Restrict the output to the lines below starting at the one that contains "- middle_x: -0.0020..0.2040" and ending at the one that contains "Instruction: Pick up", and restate them word for word, both ends included.

**Data below**.
-- Opening Marker --
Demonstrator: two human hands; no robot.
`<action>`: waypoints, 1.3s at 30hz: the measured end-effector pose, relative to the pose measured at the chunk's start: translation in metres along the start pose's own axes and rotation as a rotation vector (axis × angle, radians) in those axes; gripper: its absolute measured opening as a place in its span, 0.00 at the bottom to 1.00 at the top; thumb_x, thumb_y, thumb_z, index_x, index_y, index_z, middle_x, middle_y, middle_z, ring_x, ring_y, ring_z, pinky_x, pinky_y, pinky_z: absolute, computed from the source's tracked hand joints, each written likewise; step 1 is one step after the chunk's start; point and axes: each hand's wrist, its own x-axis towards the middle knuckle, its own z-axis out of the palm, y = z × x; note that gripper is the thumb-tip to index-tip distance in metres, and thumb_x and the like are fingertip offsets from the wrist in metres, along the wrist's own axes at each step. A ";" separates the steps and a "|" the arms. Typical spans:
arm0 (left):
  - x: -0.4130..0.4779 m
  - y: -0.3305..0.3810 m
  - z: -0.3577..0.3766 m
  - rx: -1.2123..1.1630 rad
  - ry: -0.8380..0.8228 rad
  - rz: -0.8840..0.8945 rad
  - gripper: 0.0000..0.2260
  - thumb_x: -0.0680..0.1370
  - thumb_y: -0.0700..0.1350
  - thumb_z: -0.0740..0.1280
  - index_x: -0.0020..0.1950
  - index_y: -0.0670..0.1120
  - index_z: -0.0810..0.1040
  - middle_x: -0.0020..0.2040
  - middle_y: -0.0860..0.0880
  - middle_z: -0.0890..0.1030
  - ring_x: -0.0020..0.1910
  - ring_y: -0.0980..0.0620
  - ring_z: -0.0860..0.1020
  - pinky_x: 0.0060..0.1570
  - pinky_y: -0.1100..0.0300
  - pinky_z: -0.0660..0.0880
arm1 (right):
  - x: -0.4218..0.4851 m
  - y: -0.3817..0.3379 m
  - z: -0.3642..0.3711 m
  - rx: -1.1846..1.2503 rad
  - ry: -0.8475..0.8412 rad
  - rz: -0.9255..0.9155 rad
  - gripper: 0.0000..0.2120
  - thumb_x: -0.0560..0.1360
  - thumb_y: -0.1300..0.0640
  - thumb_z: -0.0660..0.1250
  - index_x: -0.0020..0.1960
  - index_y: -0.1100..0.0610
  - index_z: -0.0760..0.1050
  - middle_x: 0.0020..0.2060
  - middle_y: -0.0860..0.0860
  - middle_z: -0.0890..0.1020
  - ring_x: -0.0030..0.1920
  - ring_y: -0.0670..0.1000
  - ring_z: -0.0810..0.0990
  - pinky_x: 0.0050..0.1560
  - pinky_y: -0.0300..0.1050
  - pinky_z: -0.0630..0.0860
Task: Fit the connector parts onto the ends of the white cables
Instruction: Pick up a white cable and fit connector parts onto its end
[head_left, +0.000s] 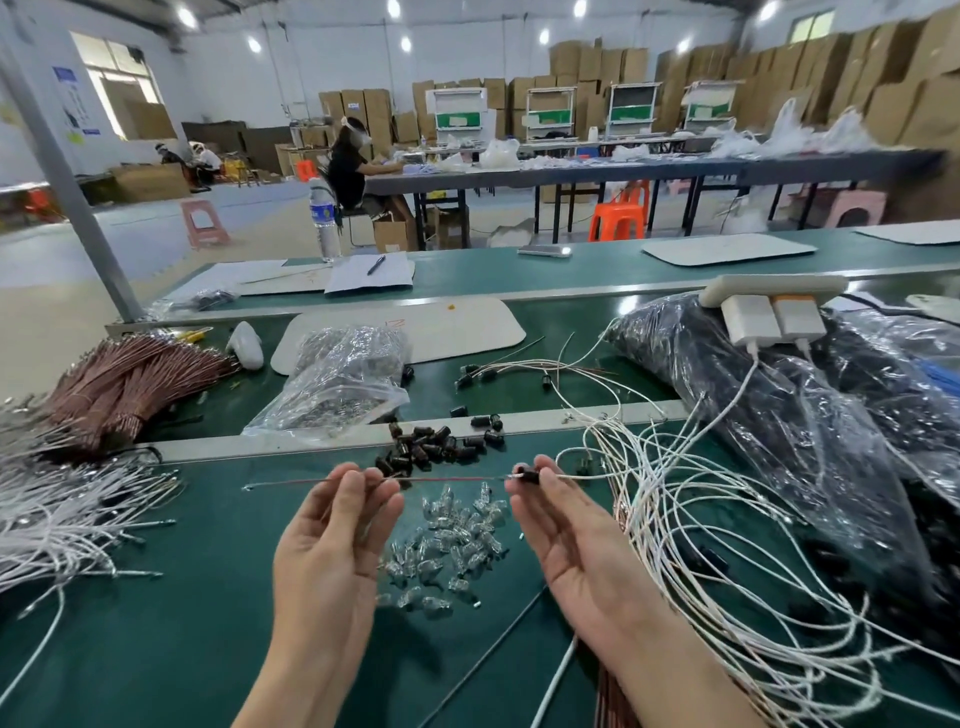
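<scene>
Here we are at the green bench (156, 623), and the heap of clear bulbs (452, 540) sits between our two wrists, so we take every bearing from it. Left of the heap, our left hand (332, 545) is palm up, thumb and fingertips (347, 480) closed together on a thin red wire (447, 479). The wire runs level just beyond the heap, from one hand across to the other, with a darker tail poking out further left.

Right of the heap, our right hand (566, 540) is palm up too. Its thumb and forefinger are pinched on a black connector part (527, 474), the other fingers loosely curled. From that part a white cable (571, 475) leads off to the right into the tangle of white cables (701, 519). Whether the red wire's end sits inside the part, we cannot tell.

Just beyond the heap and the wire lies a scatter of loose black connectors (431, 447). Further beyond is a clear bag of parts (337, 379). Far left of the heap we see a bundle of white cables (62, 525), and beyond that a sheaf of copper-coloured wires (130, 379). Far right, dark goods in plastic bags (779, 415) carry a white power strip (769, 291) on top.
</scene>
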 end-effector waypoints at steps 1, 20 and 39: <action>0.001 0.001 -0.003 -0.013 0.022 0.005 0.06 0.75 0.40 0.68 0.50 0.42 0.81 0.44 0.44 0.86 0.42 0.51 0.85 0.42 0.62 0.82 | 0.000 0.002 0.000 -0.004 0.006 0.008 0.11 0.73 0.67 0.69 0.55 0.67 0.81 0.53 0.67 0.84 0.48 0.59 0.87 0.41 0.45 0.85; 0.005 -0.004 -0.007 -0.015 0.098 0.028 0.04 0.78 0.39 0.67 0.52 0.42 0.79 0.42 0.45 0.85 0.40 0.51 0.85 0.41 0.62 0.82 | 0.009 0.014 -0.001 -0.096 -0.047 0.034 0.13 0.70 0.65 0.71 0.54 0.62 0.84 0.56 0.61 0.84 0.50 0.57 0.86 0.41 0.44 0.84; 0.003 -0.004 -0.006 0.031 0.088 0.020 0.03 0.79 0.39 0.66 0.52 0.42 0.78 0.42 0.45 0.85 0.40 0.50 0.85 0.41 0.62 0.82 | 0.008 0.012 0.001 0.023 -0.027 0.045 0.14 0.69 0.69 0.70 0.54 0.63 0.75 0.57 0.65 0.83 0.56 0.61 0.84 0.46 0.44 0.83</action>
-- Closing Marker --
**Written solution**.
  - middle_x: -0.0020..0.2040
  - middle_y: -0.0860..0.0880
  - middle_z: -0.0890..0.1030
  - ring_x: -0.0020..0.1910
  - ring_y: -0.0980..0.0620
  - ring_z: -0.0860..0.1020
  - pinky_x: 0.0060..0.1570
  - pinky_y: -0.1100..0.0300
  - pinky_z: -0.0660..0.0880
arm1 (right):
  - x: -0.4218..0.4851 m
  - y: -0.3817..0.3379 m
  - z: -0.3642..0.3711 m
  - rx: -1.1846..1.2503 rad
  - ry: -0.8475..0.8412 rad
  - rz: -0.9255..0.9155 rad
  - gripper: 0.0000..0.2120
  - thumb_x: -0.0560..0.1360
  - thumb_y: -0.1300..0.0640
  - thumb_z: -0.0660..0.1250
  - index_x: -0.0020..0.1960
  - index_y: -0.1100..0.0610
  - index_z: -0.0760..0.1050
  - middle_x: 0.0020..0.2060
  - middle_y: -0.0860..0.0860
  - middle_z: -0.0890..0.1020
  - ring_x: -0.0030..0.1920
  - ring_y: -0.0670..0.1000
  - ring_z: -0.0810..0.0990
  - pinky_x: 0.0050..0.1560
  - pinky_y: -0.0300..0.1050
  - pinky_z: -0.0630..0.0860
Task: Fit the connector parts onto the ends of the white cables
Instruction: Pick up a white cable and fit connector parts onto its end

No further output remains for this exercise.